▶ [ACTION ITEM] Look below for the line that contains "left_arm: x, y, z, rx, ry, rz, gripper", then copy it and each following line exactly, through and including the line that contains "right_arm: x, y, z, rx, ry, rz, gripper".
*** DATA SUPPLIED ***
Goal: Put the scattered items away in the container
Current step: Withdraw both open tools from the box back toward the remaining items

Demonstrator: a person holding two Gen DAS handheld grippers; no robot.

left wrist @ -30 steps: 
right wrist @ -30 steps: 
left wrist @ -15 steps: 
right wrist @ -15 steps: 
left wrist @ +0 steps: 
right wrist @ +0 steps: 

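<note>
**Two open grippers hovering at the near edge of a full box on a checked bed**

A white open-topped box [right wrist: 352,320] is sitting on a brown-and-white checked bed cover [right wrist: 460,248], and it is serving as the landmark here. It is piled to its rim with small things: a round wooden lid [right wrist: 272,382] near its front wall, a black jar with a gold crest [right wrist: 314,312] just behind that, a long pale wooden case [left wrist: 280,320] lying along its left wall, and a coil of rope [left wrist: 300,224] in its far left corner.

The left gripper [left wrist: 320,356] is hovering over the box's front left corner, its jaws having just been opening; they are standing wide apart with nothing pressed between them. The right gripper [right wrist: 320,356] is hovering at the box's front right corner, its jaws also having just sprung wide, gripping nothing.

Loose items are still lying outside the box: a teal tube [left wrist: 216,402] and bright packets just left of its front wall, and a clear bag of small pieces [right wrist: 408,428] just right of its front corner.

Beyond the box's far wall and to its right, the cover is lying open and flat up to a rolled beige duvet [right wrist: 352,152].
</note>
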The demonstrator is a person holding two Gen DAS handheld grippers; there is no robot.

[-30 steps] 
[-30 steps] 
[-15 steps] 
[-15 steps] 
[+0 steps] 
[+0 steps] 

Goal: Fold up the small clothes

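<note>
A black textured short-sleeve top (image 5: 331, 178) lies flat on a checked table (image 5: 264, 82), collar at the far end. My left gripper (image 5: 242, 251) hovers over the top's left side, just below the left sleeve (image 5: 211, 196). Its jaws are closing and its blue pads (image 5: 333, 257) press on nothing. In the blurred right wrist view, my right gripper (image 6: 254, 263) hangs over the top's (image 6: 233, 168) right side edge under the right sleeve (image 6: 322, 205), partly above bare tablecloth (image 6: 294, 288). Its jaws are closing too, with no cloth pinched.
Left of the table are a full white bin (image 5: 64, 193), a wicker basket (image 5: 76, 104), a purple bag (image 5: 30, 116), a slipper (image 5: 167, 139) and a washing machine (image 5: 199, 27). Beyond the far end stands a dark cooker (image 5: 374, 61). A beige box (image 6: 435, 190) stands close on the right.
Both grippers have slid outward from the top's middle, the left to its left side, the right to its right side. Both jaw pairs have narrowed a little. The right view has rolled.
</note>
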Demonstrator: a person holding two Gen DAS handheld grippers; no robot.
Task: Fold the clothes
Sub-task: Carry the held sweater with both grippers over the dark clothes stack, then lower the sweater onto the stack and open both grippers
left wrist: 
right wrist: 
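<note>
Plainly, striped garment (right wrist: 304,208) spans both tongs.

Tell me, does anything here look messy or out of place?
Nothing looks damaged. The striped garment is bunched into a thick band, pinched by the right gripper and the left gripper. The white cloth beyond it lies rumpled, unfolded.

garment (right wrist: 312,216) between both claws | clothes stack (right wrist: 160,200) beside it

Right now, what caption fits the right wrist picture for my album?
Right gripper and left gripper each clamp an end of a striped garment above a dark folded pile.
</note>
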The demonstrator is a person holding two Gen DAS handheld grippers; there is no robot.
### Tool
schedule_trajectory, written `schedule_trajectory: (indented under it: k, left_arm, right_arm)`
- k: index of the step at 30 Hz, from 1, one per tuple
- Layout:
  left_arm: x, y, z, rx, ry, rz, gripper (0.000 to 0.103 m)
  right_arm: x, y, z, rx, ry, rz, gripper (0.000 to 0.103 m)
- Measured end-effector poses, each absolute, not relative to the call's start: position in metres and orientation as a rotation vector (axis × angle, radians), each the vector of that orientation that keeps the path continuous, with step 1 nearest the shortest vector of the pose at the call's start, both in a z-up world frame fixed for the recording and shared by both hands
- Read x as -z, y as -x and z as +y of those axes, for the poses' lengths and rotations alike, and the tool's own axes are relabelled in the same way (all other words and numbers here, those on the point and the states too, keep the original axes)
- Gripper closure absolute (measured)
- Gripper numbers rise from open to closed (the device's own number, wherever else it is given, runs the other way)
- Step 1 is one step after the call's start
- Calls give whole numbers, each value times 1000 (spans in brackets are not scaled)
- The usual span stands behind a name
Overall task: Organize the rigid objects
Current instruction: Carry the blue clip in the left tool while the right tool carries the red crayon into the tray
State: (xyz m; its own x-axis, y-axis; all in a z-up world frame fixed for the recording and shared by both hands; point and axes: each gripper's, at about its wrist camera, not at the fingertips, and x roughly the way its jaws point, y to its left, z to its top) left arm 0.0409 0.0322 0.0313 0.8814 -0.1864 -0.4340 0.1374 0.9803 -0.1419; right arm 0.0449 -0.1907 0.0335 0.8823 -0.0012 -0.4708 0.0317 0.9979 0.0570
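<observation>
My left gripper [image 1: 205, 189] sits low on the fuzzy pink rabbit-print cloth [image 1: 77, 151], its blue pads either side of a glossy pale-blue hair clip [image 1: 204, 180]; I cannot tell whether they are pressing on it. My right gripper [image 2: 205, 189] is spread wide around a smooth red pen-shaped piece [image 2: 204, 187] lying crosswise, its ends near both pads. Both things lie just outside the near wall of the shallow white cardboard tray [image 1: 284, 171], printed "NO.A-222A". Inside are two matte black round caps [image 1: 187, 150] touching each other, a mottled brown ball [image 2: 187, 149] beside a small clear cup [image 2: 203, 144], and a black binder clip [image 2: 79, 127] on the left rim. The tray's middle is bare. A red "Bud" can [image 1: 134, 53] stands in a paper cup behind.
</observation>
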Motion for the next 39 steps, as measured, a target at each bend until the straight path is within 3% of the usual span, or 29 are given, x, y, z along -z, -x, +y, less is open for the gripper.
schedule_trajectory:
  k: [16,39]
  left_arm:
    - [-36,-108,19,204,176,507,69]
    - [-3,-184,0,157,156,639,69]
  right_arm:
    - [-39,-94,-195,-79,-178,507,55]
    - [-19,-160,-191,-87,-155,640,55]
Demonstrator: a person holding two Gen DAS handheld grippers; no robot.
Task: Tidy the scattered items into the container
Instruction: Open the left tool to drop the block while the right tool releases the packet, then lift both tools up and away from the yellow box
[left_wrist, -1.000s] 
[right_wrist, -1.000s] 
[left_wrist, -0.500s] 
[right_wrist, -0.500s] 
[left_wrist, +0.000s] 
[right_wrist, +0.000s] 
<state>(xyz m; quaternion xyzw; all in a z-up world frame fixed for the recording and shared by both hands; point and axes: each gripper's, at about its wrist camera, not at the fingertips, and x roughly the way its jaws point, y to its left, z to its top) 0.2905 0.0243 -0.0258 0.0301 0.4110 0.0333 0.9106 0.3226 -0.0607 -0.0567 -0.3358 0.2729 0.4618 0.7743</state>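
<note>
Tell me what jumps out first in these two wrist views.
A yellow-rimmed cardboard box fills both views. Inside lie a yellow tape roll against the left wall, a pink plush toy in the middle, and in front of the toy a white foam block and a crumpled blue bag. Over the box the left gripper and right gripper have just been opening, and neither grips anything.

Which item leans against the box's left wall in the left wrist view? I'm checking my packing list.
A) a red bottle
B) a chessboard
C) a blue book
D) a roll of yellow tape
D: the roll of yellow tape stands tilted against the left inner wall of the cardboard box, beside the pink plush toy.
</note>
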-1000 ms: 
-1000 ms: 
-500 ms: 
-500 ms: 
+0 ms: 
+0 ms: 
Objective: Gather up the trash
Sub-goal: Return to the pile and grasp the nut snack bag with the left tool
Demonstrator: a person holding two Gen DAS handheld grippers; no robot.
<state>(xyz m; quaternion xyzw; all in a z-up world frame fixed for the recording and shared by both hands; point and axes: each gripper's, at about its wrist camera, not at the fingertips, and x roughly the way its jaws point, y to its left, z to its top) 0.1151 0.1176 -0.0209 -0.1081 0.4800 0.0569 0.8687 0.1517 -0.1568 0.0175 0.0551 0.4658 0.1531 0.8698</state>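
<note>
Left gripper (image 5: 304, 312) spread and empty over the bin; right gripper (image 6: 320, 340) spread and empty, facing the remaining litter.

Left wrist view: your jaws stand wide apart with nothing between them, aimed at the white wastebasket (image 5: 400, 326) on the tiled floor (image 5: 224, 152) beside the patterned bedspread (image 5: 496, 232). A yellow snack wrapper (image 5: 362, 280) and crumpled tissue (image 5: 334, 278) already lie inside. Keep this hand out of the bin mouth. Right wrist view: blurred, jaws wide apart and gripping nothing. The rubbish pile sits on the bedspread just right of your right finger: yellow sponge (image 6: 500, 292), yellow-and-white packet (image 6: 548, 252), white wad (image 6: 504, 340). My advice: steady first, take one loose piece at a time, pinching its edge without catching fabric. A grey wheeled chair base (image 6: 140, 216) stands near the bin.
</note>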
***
▶ [EXERCISE OUTPUT]
  left_arm: x, y, z, rx, ry, rz, gripper (0.000 to 0.103 m)
  right_arm: x, y, z, rx, ry, rz, gripper (0.000 to 0.103 m)

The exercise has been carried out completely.